Dino retira sigilo de Dark Horse: desvio de emendas e PCC
O ministro Flávio Dino retirou o sigilo da investigação sobre o filme Dark Horse. O inquérito aponta esquema de desvio de emendas parlamentares federais e recursos da prefeitura de São Paulo, com menção ao PCC e ao deputado Mário Frias.
O ministro do Supremo Tribunal Federal Flávio Dino retirou o sigilo da investigação sobre o filme Dark Horse em decisão tomada neste domingo. No despacho, Dino afirmou que a apuração "se fortalece a hipótese de imbricação indissociável em um sofisticado esquema de destinação e desvio de recursos públicos, com destaque para emendas parlamentares federais e para a prefeitura de São Paulo".
O inquérito aponta possível vínculo com a facção Primeiro Comando da Capital (PCC) e faz "alusão reiterada, no itinerário delituoso", ao deputado federal Mário Frias (PL-SP). Para os investigadores, Frias ocuparia papel de liderança na suposta arquitetura criminosa. O parlamentar é roteirista e produtor-executivo do filme, que conta a história do ex-presidente Jair Bolsonaro (PL). Frias foi alvo de busca e apreensão da Polícia Federal na última quinta-feira, 10, e nega irregularidades.
O que a decisão de Dino determina
Ao analisar o material oriundo da Vara Estadual das Garantias de Organizações Criminosas e Lavagem de Bens, Direitos e Valores do Foro Central Criminal Barra Funda, da Comarca de São Paulo, Dino disse ter corroborado o requerimento da Polícia Federal. O magistrado defendeu que todas as investigações devem ser publicizadas, já que proprietários de bancos, políticos e magistrados figuram como suspeitos em um conjunto de procedimentos.

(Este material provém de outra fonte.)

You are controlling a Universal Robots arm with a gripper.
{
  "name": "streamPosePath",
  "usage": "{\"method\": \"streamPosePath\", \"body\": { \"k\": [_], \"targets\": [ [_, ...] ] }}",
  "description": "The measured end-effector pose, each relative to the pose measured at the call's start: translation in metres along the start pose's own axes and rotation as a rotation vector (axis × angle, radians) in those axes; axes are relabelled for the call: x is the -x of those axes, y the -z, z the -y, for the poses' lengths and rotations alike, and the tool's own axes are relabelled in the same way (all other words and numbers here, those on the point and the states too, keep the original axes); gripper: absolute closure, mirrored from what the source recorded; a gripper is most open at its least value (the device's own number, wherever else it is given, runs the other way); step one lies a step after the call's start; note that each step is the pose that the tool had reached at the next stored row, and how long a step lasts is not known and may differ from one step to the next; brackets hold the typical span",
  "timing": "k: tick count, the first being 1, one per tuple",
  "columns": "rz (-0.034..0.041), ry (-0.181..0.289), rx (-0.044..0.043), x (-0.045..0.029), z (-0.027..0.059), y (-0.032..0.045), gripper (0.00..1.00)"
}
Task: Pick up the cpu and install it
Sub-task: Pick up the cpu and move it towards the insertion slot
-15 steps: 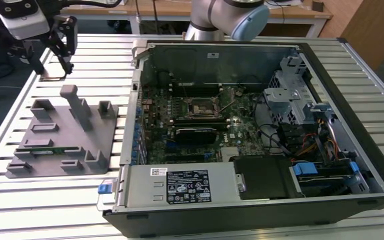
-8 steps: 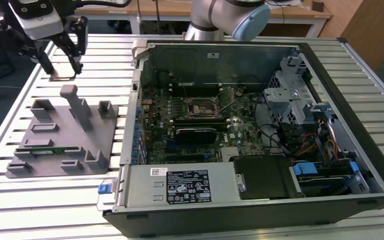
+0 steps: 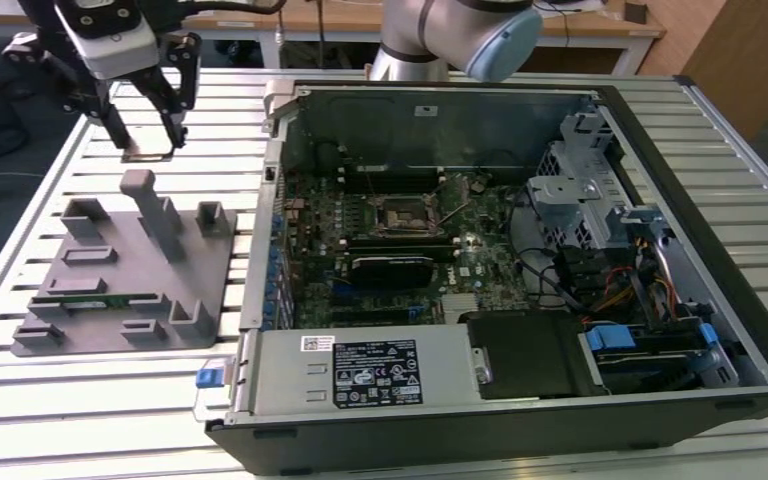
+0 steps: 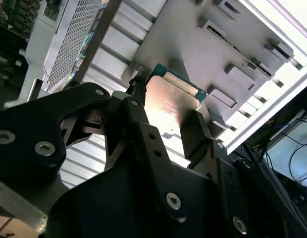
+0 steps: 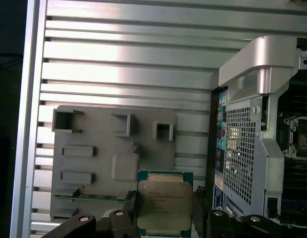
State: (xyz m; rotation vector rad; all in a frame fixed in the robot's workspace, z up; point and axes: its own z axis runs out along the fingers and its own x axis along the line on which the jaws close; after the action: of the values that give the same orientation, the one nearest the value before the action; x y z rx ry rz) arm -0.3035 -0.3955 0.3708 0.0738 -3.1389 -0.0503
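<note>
Clearance first: you have the gripper (image 3: 147, 138) raised above the slatted metal table (image 3: 37, 190), beyond the far end of the grey holder tray (image 3: 124, 270) and to the exterior view's left of the open computer case (image 3: 491, 120). Bare slats lie below it. The nearest tall things are the tray's upright posts (image 3: 157, 215) and the case's side wall, which stands between the tray and the board inside. The table's long edge runs along the exterior view's left, beyond the tray.

Your fingers (image 4: 194, 133) are pinching the cpu (image 4: 171, 99) by two opposite edges, so it hangs in the air, clear of both tray and case. In the first wrist view the cpu (image 5: 164, 202) shows its silver top, with a green strip along one side.

Now the holders. The tray, seen from above in the first wrist view (image 5: 94, 124), carries raised blocks, open frames and a shallow square pad (image 5: 125, 166). A long green memory stick (image 3: 97, 297) lies in a slot near its near end.

The case lies on its side with its cover off. Inside it you can see the motherboard, with the black-framed square socket (image 3: 402, 212) near the board's middle. A labelled metal box (image 3: 357, 372) sits along the near wall. Drive bays and bundled cables (image 3: 611, 280) fill the exterior view's right end.
</note>
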Motion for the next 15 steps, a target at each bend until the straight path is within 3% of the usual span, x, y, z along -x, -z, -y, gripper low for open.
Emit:
{"method": "streamPosePath", "body": {
  "k": [8, 9, 10, 15],
  "targets": [
    [0.0, 0.0, 0.0, 0.0206, 0.001, 0.0, 0.47],
    [-0.0001, 0.0, -0.0001, 0.0311, 0.0015, 0.0001, 0.47],
    [0.0, 0.0, 0.0, 0.0354, 0.0017, 0.0001, 0.47],
    [0.0, 0.0, 0.0, 0.0481, 0.0023, 0.0001, 0.47]
  ]
}}
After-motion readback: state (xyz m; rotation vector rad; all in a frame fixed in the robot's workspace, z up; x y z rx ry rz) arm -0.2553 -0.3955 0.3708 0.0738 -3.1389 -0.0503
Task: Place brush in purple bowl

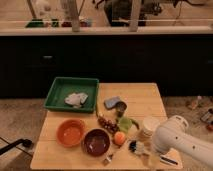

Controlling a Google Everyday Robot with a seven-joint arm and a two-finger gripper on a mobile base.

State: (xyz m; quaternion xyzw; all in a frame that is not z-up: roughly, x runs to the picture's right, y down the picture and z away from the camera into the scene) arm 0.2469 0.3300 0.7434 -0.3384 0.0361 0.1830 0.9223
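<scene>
Camera view of a wooden surface [145, 97] with the robot's white arm [175, 137] entering from the lower right. The gripper [154, 148] sits at the low end of that arm, over the front right part of the surface; how far open it is, and whether it has hold of anything, cannot be told.

The brush [134, 146] lies flat on the surface just beside the gripper. Its dark bristle head points left toward the purple bowl [96, 142], and its thin handle runs right, passing under the arm. The brush is outside the bowl, with a small orange fruit [119, 138] between the two.

An orange bowl [70, 132] stands to the left of the purple bowl, just beside it. A green tray [52, 95] at the back left holds a crumpled white cloth [76, 99]. A blue sponge [112, 102], a dark can [120, 107], a dark red cluster [105, 121] and a green item [126, 124] occupy the middle. A whitish cup [149, 127] stands near the arm.

Behind the surface runs a dark cabinet front [150, 60] under a pale counter [105, 30]. The floor [20, 120] is speckled.
</scene>
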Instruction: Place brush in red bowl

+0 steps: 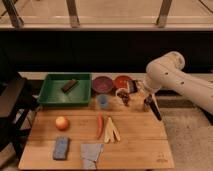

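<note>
The brush is a long slim dark utensil slanting down to the right over the table's right edge. My gripper is at the end of the white arm, just right of the white cup, and is shut on the brush's upper end. The red bowl stands at the back of the table, a little left of and behind the gripper, and looks empty. The brush is outside the bowl.
A purple bowl stands left of the red one. A green tray holds a dark block. There are also a white cup with dark red contents, a blue cup, an orange fruit, a carrot, pale sticks, a blue sponge and a grey cloth.
</note>
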You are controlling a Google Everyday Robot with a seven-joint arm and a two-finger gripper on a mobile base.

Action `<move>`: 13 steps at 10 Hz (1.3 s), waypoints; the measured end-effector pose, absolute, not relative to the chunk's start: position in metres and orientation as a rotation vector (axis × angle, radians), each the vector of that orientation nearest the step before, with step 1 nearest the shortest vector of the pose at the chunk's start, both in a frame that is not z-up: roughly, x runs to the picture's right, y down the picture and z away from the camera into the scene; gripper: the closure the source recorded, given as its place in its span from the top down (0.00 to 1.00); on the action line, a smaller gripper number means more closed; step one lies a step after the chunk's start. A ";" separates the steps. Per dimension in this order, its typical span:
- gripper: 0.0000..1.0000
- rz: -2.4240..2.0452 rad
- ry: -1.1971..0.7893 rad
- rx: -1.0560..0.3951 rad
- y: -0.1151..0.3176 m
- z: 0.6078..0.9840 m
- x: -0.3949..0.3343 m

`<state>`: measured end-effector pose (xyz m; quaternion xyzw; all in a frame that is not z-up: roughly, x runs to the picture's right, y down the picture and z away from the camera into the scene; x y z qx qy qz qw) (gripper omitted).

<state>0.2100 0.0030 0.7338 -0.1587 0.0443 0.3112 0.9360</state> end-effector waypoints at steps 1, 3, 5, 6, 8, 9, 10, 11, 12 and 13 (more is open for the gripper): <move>0.00 0.616 0.089 -0.306 -0.014 0.738 0.202; 0.00 0.605 0.071 -0.296 -0.050 0.747 0.189; 0.00 0.607 0.043 -0.308 -0.072 0.753 0.174; 0.00 0.609 0.042 -0.307 -0.074 0.754 0.174; 0.00 0.609 0.042 -0.308 -0.073 0.754 0.175; 0.00 0.608 0.045 -0.308 -0.073 0.754 0.175; 0.00 0.612 0.056 -0.296 -0.074 0.754 0.178; 0.00 0.608 0.066 -0.260 -0.080 0.753 0.185; 0.00 0.597 0.075 -0.218 -0.090 0.752 0.199; 0.00 0.574 0.085 -0.171 -0.106 0.754 0.214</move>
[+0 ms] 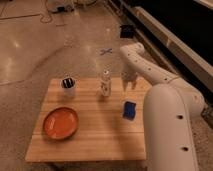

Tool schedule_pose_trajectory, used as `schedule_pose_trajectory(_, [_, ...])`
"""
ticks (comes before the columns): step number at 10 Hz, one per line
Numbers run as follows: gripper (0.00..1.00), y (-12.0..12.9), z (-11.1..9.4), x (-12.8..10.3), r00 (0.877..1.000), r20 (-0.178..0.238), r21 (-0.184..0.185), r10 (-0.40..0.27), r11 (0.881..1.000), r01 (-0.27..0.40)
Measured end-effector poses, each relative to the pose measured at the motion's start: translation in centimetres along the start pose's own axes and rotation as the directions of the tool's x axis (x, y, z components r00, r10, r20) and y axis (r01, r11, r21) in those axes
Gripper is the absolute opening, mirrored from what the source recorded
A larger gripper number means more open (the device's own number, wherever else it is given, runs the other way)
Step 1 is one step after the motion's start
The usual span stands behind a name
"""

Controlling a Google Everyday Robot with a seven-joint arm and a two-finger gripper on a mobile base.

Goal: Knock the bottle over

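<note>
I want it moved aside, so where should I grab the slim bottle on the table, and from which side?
Probably the bottle at mid body, below its white cap: it stands upright and slim. Come from the view's right, where the gripper hangs beside it, apart; the cup stands on its other side.

I can't read any text from here. The bottle (105,83) carries a label with dark marks, too blurred to make out. The tool (129,83), just right of it over the table (100,137), shows nothing legible. A blue cross (105,51) marks the floor (30,55).
</note>
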Motion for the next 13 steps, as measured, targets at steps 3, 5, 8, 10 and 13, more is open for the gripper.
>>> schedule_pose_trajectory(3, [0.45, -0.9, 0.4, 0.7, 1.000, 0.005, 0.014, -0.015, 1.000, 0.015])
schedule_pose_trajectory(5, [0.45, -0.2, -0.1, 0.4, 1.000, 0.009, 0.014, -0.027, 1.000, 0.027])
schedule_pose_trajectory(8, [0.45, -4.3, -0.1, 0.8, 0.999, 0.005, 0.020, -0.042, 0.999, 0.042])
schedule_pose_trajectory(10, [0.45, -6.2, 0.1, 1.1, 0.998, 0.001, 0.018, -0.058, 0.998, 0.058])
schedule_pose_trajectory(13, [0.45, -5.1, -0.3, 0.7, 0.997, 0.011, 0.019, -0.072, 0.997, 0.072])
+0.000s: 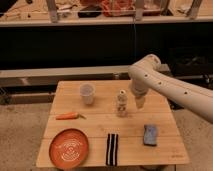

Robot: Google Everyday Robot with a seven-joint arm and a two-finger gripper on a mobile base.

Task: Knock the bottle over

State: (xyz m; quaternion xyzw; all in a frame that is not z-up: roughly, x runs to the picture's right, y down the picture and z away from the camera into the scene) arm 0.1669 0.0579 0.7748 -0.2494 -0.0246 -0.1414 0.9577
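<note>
1 bottle point(121, 103) | 1 cup point(87, 93) | 1 carrot point(66, 116) | 1 plate point(69, 148) | 1 cloth point(112, 149) | 1 sponge point(150, 135) | 1 claw point(140, 103) beside bottle

You had a dim scene, with warm light falling from above. The wooden table point(100, 125) was the brightest surface, evenly lit and free of hard glare. Behind it, the band under the upper shelf point(100, 21) sat in near-black shadow. The white arm point(170, 87) caught light along its top and went grey underneath. The gripper point(140, 102) hung just right of the bottle point(121, 103), and the shadows under both were soft and faint on the wood.
</note>
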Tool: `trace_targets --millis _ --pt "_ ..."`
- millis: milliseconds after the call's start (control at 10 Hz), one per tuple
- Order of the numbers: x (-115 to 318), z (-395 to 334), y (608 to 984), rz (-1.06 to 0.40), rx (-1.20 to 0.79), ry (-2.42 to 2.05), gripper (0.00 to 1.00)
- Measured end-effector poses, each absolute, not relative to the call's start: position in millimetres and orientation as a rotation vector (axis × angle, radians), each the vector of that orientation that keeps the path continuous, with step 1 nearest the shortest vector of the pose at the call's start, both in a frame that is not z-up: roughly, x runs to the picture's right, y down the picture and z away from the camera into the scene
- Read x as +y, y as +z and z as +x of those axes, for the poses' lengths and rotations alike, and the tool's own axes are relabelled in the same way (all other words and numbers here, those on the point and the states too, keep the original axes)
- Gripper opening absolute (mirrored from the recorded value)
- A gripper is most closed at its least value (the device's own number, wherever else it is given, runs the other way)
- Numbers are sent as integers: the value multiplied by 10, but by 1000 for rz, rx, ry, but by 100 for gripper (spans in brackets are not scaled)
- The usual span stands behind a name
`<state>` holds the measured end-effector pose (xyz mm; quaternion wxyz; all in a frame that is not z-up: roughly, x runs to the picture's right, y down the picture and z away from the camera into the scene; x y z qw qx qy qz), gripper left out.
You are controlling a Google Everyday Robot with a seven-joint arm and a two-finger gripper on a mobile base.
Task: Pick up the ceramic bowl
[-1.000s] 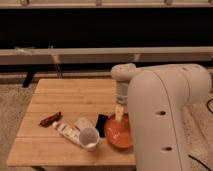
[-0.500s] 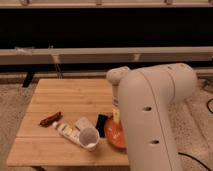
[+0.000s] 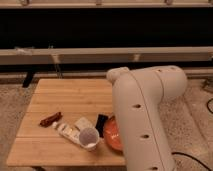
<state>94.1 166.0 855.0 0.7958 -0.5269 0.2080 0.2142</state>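
Note:
The orange-red ceramic bowl [image 3: 112, 135] sits near the front right of the wooden table [image 3: 70, 95]. Only its left part shows; the rest is behind my big white arm [image 3: 145, 115]. The arm reaches down over the bowl from the right. My gripper is hidden behind the arm, somewhere at or just above the bowl, and I cannot see whether it touches the bowl.
A small white cup [image 3: 89, 137] lies on its side just left of the bowl. A white packet [image 3: 67, 130] lies beside the cup, and a black object [image 3: 101, 124] lies between cup and bowl. A red-brown item [image 3: 50, 119] lies at the left. A dark wall with a rail [image 3: 75, 55] stands behind.
The arm has swung further over the bowl and towards the camera. It now covers more of the bowl and hides the gripper, which showed above the bowl a second ago.

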Motion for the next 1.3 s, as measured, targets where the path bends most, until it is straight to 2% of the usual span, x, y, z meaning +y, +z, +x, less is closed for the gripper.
trace_targets --millis 100,200,600,1300 --pt "1666 933 8555 -1140 453 458 2" --pt "1670 955 8554 -1147 454 466 0" --pt "1386 1083 8343 -1120 356 549 0" --pt "649 1390 7575 -960 117 632 0"
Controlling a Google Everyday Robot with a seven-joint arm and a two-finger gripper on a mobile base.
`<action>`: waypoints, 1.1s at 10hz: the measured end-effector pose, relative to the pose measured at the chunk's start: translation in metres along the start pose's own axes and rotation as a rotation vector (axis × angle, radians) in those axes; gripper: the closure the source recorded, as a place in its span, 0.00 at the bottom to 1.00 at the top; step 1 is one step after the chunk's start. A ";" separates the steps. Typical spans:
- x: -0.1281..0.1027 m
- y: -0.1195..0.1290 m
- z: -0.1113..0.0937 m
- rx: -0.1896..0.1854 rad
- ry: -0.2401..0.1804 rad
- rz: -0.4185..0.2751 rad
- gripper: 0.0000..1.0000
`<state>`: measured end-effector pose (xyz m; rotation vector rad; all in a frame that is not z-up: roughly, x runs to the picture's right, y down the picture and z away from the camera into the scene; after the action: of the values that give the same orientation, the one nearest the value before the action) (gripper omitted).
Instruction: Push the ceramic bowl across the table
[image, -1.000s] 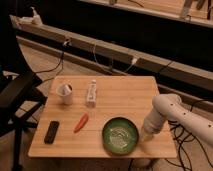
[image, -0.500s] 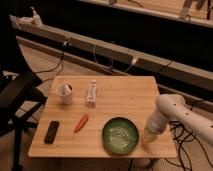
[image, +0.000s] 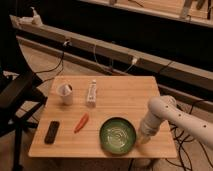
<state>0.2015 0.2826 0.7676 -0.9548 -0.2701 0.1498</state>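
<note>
Now | hand (image: 141, 138) beside ceramic bowl (image: 117, 135) on table (image: 120, 102) | opening unclear | no legible writing

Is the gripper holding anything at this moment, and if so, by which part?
Nothing looks held. The gripper sits low beside the right rim of the ceramic bowl, which rests flat on the table.
</note>
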 end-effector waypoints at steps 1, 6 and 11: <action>-0.005 -0.003 0.002 -0.020 -0.021 -0.016 1.00; -0.078 -0.022 0.033 -0.114 -0.104 -0.103 1.00; -0.151 -0.019 0.048 -0.108 -0.104 -0.193 0.73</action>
<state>0.0430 0.2725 0.7847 -1.0237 -0.4676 0.0078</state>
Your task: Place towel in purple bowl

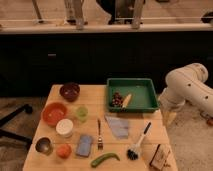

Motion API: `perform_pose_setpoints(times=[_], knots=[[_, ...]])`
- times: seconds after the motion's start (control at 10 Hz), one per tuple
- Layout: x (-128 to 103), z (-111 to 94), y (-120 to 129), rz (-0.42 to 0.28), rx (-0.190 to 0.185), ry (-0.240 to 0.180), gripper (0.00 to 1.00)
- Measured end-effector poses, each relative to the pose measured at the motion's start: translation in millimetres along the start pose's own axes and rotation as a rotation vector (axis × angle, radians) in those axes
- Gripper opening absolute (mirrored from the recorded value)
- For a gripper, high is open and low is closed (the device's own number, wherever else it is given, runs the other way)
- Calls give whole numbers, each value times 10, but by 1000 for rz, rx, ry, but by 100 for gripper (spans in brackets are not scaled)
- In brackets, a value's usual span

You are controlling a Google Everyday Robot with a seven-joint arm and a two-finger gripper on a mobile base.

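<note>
Hanging beside the table's right edge, the robot's gripper holds its jaws apart and empty under the bulky white arm.

The towel, a thin, creased, pale grey-blue cloth, lies flat near the middle of the light wooden table, just in front of the green tray and between a fork and a dish brush. The purple bowl, dark and glossy, sits at the far left corner, well apart from the towel and near the orange bowl. Dark cabinet fronts under a pale counter close the room behind.
</note>
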Motion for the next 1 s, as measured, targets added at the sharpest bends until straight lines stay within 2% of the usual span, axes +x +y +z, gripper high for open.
perform_pose_setpoints(times=[0.9, 1.0], knots=[[3, 2, 1, 6, -1, 2, 80], [3, 29, 23, 31, -20, 20, 80]])
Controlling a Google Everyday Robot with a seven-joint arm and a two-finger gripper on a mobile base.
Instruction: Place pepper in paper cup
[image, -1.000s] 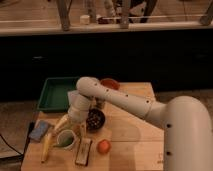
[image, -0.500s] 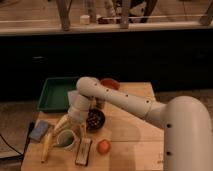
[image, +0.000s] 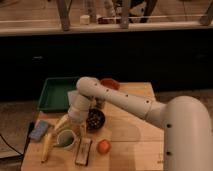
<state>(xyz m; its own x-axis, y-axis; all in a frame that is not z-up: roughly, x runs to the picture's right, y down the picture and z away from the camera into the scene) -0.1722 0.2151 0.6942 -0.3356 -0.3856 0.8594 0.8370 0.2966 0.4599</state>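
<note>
The white paper cup (image: 65, 139) stands near the table's front left. Green shows inside its mouth, which looks like the small green pepper (image: 65, 138) lying in the cup. My gripper (image: 71, 126) hangs just above the cup's far rim, pointing down. Its pale fingers (image: 61, 122) are spread apart and hold nothing. The arm reaches in from the right and bends down over the table's middle.
A dark bowl (image: 95, 119) sits right of the gripper. A red bowl (image: 110, 83) and a green tray (image: 56, 94) are at the back. A yellow banana (image: 47, 145) and a blue item (image: 39, 130) lie left. An orange fruit (image: 103, 146) and a flat packet (image: 83, 151) lie in front.
</note>
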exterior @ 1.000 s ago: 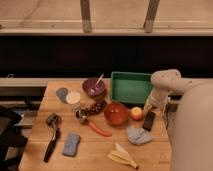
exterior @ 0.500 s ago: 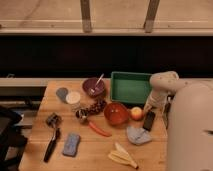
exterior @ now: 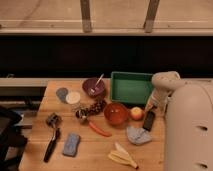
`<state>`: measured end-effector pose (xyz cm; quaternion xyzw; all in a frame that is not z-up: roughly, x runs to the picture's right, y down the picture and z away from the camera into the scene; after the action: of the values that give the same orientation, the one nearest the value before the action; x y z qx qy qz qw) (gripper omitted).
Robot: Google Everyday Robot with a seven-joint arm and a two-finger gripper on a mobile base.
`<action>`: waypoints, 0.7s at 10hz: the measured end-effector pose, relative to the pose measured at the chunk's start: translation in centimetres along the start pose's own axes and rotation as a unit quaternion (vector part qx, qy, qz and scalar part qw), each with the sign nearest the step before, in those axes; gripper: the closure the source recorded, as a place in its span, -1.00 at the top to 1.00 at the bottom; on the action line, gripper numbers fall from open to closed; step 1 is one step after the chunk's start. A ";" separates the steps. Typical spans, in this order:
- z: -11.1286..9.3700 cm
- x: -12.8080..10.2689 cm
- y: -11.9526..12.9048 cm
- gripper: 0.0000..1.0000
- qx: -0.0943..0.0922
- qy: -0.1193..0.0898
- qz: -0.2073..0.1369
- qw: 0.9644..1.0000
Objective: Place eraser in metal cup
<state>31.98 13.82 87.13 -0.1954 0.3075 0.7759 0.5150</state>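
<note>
Clutter up front on the table (exterior: 100, 152): a banana peel (exterior: 122, 156), a grey cloth (exterior: 137, 135) just behind it, and off to the left a blue-grey pad (exterior: 71, 144) and a black-handled tool (exterior: 51, 145); none of that matters for us.

Next row back is the real business; the eraser (exterior: 148, 121) is standing near the table's right edge, just beside the orange fruit (exterior: 136, 113), and the gripper (exterior: 151, 111) is right on top of it, hanging off the white arm (exterior: 165, 82); whether it's spread or clamped on the block, we honestly can't tell.

Compared with a second ago, the robot's body (exterior: 187, 130) has crowded further into the right side, the arm has barely shifted, and the eraser hasn't budged; so we reckon the pickup is still in progress, not finished.

The metal cup (exterior: 80, 114) is well apart to the left, past the orange bowl (exterior: 116, 113) and the grapes (exterior: 94, 106); that's a long carry once it lifts.

Furthest back are the purple bowl (exterior: 93, 87) and green tray (exterior: 131, 86).
</note>
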 end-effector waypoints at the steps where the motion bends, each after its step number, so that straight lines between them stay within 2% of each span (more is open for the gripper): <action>1: 0.2 0.0 -0.2 0.26 0.001 0.003 0.002 1.000; 7: 1.1 0.8 -0.3 0.26 0.008 0.014 -0.002 1.000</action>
<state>31.99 15.22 87.31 -0.2027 0.3211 0.7695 0.5134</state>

No despacho, Dino citou decisão do ministro André Mendonça, que levantou o sigilo de outros procedimentos ligados ao Banco Master após pedido do presidente do STF, Edson Fachin. Ainda na decisão, Dino determinou que a Secretaria de Segurança do Estado de São Paulo entregue à PF todo o material bruto extraído dos celulares das pessoas físicas e jurídicas investigadas. Também ordenou que aparelhos celulares, computadores e demais documentos sejam transferidos à custódia da PF, cabendo ao diretor-geral da corporação, Andrei Rodrigues, adotar as diligências cabíveis junto às autoridades estaduais para cumprimento imediato.
Recursos do Banco Master e contratos sob apuração
A investigação apura o uso de dinheiro do Banco Master para custeio de Dark Horse, com dois procedimentos que examinam a possível destinação de recursos públicos na obra. Um deles trata do contrato de R$ 108 milhões entre a Prefeitura de São Paulo e a ONG Instituto Conhecer Brasil (ICB) para instalar pontos de Wifi na periferia da capital. A entidade tem Karina Gama, sócia da GoUp, como representante. Desde a última quinta-feira, a apuração, até então conduzida pela Polícia Civil de São Paulo, tramita com o ministro Flávio Dino.
O outro inquérito, também sob a alçada do magistrado, faz referência a emendas parlamentares enviadas por deputados federais ao ICB. A suspeita é que os recursos tenham ido parar na GoUp por meio de triangulação com empresas intermediárias. Na quinta-feira, 49 mandados de busca e apreensão foram cumpridos no âmbito dessa investigação.